Le textile suit : couturiers et brodeurs ne dorment plus à l’approche des fêtes, les marchands de bazin écoulent leurs stocks, salons de coiffure, vendeuses de henné, bijoutiers et cosmétiques connaissent leur haute saison. Ajoutez les commerces de bouche — riz, huile, oignon, pomme de terre —, le transport mobilisé par les pèlerinages, et toute l’économie informelle de l’événementiel : traiteurs, sonorisateurs, photographes, loueurs de chaises et de tentes. Des centaines de milliers de Sénégalais tirent de ces quelques semaines une part essentielle de leurs revenus.
Mieux : la fête est un formidable mécanisme de redistribution. La diaspora envoie ses transferts, qui irriguent les familles restées au pays. L’argent du citadin aisé redescend vers le village natal. Le ndawtal, si contraignant soit-il, fait circuler la richesse entre ceux qui ont et ceux qui ont moins. Là où l’État peine à redistribuer, la cérémonie redistribue à sa manière, horizontale et immédiate.

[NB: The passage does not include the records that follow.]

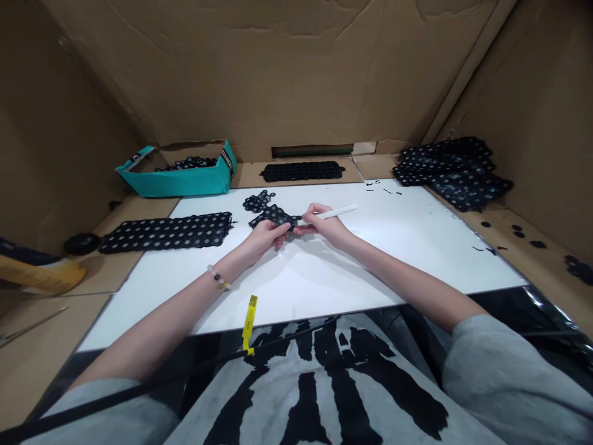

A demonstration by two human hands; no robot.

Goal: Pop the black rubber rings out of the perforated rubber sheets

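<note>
A small black perforated sheet (273,216) is held on the white counter (384,259) by the left hand (262,238), its fingers pressed together on the sheet, apparently to keep it steady. A white pen-shaped tool (332,213) is pinched by the fingers of the right hand (322,226), its tip at the sheet. Larger dotted black sheets (164,232) lie at left of the frame, a stack of black sheets (449,173) lies at upper right, and cardboard walls (287,74) surround the counter.

Teal tray (176,183) of black pieces; stacked black perforated sheets (451,173) right; single sheet (164,232) left; cardboard walls (78,123).
</note>
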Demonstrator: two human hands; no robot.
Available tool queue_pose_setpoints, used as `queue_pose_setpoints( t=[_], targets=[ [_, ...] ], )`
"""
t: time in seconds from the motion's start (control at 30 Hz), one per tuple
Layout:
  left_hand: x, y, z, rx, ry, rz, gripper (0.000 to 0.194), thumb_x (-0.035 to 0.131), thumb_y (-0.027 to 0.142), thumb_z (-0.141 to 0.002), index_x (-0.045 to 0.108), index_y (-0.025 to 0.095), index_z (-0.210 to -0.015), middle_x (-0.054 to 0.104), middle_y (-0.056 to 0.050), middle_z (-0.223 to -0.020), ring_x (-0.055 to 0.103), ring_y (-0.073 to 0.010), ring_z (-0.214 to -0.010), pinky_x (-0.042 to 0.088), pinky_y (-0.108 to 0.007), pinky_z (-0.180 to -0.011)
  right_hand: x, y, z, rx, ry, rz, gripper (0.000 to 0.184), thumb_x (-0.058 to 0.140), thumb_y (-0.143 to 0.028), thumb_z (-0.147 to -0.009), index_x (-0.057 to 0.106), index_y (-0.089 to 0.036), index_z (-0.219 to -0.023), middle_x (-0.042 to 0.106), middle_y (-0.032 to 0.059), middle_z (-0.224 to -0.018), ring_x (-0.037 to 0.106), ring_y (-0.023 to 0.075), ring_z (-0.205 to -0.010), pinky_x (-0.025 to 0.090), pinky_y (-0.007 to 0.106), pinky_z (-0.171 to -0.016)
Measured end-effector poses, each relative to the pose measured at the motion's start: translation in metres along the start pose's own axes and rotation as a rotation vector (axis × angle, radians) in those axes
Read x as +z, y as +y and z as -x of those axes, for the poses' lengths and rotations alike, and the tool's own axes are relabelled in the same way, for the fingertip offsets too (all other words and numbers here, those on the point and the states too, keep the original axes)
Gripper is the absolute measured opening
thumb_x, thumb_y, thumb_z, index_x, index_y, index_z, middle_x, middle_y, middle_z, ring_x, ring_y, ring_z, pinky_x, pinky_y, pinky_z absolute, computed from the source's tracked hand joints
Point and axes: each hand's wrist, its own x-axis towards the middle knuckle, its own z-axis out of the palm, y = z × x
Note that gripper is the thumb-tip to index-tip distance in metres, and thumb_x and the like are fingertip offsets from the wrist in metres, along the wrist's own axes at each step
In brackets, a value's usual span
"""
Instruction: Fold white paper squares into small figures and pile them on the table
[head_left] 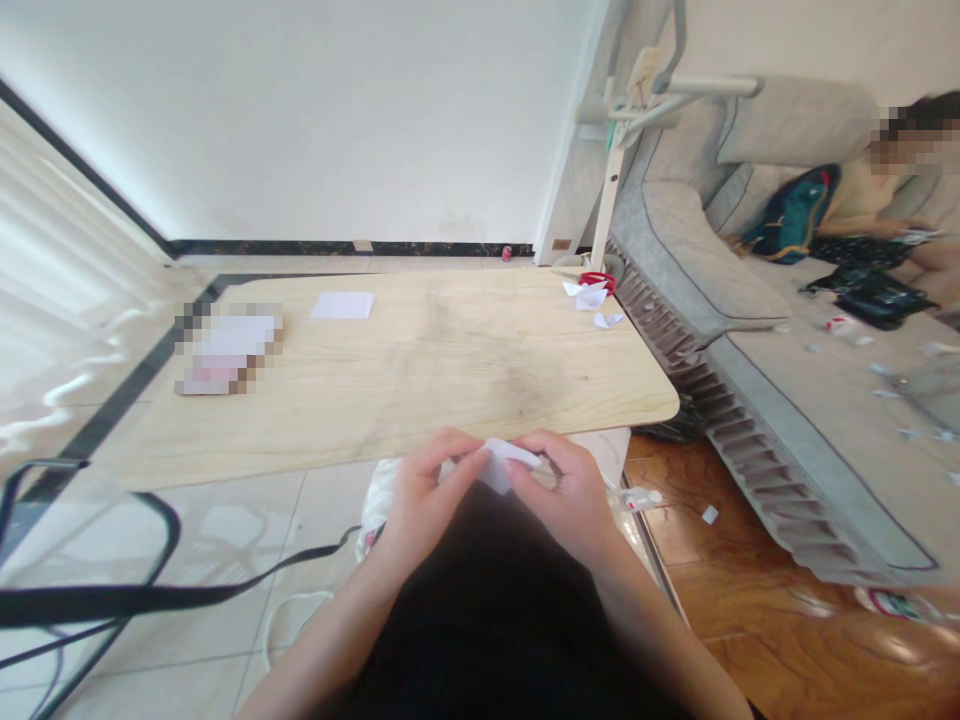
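Close to my body, just off the near edge of the table [450, 370], I hold a small folded piece of white paper [498, 470]. My left hand [439, 485] pinches its left side between thumb and fingers. On the other side, my right hand [566, 490] is closed on the paper with the thumb on top. Parts of the paper are hidden behind my fingers. At the table's far right corner lie folded white paper pieces [589, 294] beside red-handled scissors [598, 281]. A flat stack of white paper [343, 305] rests at the far left.
A blurred-out item [229, 350] lies on the table's left end. To the right stands a grey sofa [720, 250] where a person sits beside a blue backpack [795, 215]. A black strap [225, 597] crosses at lower left. A plastic bottle [641, 498] lies below the table's right side.
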Motion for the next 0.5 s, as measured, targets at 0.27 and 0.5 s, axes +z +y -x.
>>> queue_pose_setpoints(
  t=[0.27,0.5],
  targets=[
    [-0.003,0.002,0.003,0.033,0.039,0.022,0.009,0.062,0.021,-0.087,0.071,0.020,-0.086,0.069,-0.001,-0.086,0.062,-0.0152,-0.081,0.048,-0.025,-0.074,0.002,0.004,0.004,-0.058,0.053,-0.178,0.008,0.065,-0.017,-0.083,0.069,-0.023,-0.088,0.068,0.0010,-0.079,0.063,0.0181,-0.076,0.050,0.030,-0.071],
    [-0.004,0.010,0.007,0.057,0.042,-0.012,0.010,0.061,0.023,-0.088,0.071,0.021,-0.085,0.068,-0.002,-0.084,0.061,-0.0151,-0.076,0.048,-0.025,-0.069,0.001,0.001,0.003,-0.080,0.034,-0.158,0.012,0.066,-0.014,-0.081,0.071,-0.023,-0.087,0.069,0.0013,-0.078,0.063,0.0185,-0.075,0.050,0.031,-0.069]
  ],
)
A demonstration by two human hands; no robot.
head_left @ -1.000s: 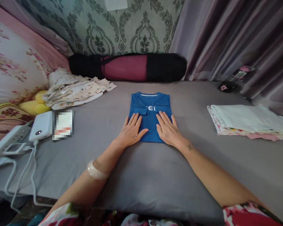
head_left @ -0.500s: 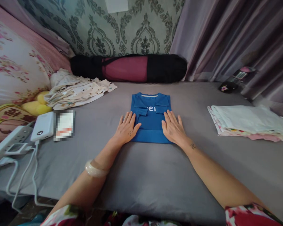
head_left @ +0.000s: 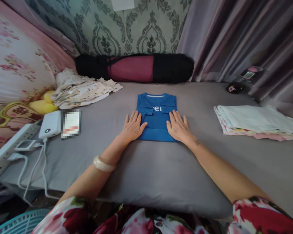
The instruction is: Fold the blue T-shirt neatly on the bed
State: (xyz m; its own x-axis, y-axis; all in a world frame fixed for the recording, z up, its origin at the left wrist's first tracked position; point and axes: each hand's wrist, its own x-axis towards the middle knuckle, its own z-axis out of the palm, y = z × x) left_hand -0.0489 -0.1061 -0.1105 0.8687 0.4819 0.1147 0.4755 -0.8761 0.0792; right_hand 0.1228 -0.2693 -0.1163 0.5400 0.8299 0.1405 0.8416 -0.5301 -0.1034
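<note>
The blue shirt [head_left: 157, 123] lies folded on the grey sheet, between the left hand [head_left: 133, 127] and the right hand [head_left: 178, 128], which rest flat and apart on its side edges. It looks light, soft and floppy, best taken from beneath both sides.

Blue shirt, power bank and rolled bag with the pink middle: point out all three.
Blue shirt [head_left: 156, 123]: head view, front of the body below the lettering.
Power bank [head_left: 50, 122]: head view, white upper face.
Rolled bag [head_left: 134, 69]: head view, pink middle section.
</note>
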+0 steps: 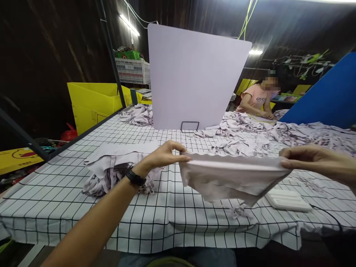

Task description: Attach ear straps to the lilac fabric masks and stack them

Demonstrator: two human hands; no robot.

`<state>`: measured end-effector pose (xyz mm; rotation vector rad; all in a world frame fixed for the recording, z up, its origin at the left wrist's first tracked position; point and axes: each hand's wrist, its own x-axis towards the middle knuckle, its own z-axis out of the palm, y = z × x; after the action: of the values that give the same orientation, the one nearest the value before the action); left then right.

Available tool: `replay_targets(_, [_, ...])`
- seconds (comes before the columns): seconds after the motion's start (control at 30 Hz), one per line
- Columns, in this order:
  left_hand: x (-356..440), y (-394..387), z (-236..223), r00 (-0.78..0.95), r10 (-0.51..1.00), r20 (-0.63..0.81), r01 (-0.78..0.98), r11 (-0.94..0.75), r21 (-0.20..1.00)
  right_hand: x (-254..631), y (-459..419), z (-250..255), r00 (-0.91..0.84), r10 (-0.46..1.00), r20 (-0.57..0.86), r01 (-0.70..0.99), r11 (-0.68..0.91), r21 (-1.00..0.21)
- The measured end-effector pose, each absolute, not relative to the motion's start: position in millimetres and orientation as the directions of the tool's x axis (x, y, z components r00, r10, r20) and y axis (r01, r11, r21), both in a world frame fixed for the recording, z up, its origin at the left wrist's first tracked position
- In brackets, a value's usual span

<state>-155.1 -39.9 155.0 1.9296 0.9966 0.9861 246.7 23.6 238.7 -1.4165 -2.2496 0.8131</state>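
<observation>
A pale pinkish garment (222,178), shaped like a pair of briefs, is stretched out above the table. My left hand (169,152), with a black watch on the wrist, pinches its upper left corner. At the upper right corner my right hand (306,157) is closed on the same edge, thumb towards me. The wavy top edge runs taut between both hands, while the lower part hangs loose. To the left of it, beyond my left wrist, lies a stack of similar pale garments (111,163). A white flat device (289,200) with a black cable rests below my right hand.
A grid-patterned cloth (144,226) covers the table. Across it stand a white panel (194,78) in a wire holder and a blue panel (328,92). Heaps of pale garments (241,126) lie behind. A co-worker (258,98) sits opposite. Yellow bins (94,104) stand left.
</observation>
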Motion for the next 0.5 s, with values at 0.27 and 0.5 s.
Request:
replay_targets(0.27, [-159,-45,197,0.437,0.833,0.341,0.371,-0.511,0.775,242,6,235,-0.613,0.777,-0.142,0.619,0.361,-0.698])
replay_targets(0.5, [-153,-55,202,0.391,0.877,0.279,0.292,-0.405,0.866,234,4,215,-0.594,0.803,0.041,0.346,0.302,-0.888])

Voilà le nœud du problème sénégalais : la même dépense qui asphyxie le ménage fait respirer l’économie. Le mouton qui ruine le père de famille fait vivre l’éleveur. Le bazin qui vide le compte en banque remplit l’atelier du couturier. On ne peut condamner la fête sans condamner, du même geste, ceux qu’elle fait vivre.
Le débat ne devrait donc pas être celui de l’abolition — vœu pieux et culturellement aveugle —, mais celui de la mesure. Nos guides religieux eux-mêmes, de Touba à Tivaouane, rappellent que la sobriété est une vertu de l’islam, que le sacrifice vaut par l’intention et non par le prix de la bête, que la dette contractée pour paraître est plus condamnable que la simplicité assumée. La vraie teranga n’a jamais consisté à se ruiner pour épater le voisin, mais à partager dignement ce que l’on a.
Le travailleur sénégalais n’est pas victime de ses fêtes : il est prisonnier d’un usage social qui les a détournées. Entre la foi sincère et la course aux apparences, entre la solidarité du ndawtal et la tyrannie du qu’en-dira-t-on, passe une ligne fine que chaque famille doit réapprendre à tracer. Car ces fêtes, qui plombent tant de budgets, restent aussi ce qui fait battre le cœur économique et humain du pays. Le défi n’est pas d’éteindre la fête : c’est de faire en sorte qu’elle cesse de dévorer ceux-là mêmes qui la font vivre.
Bul yooylo sa bopp ngir gént ñépp — Ne te sacrifie pas toi-même pour le rêve des autres.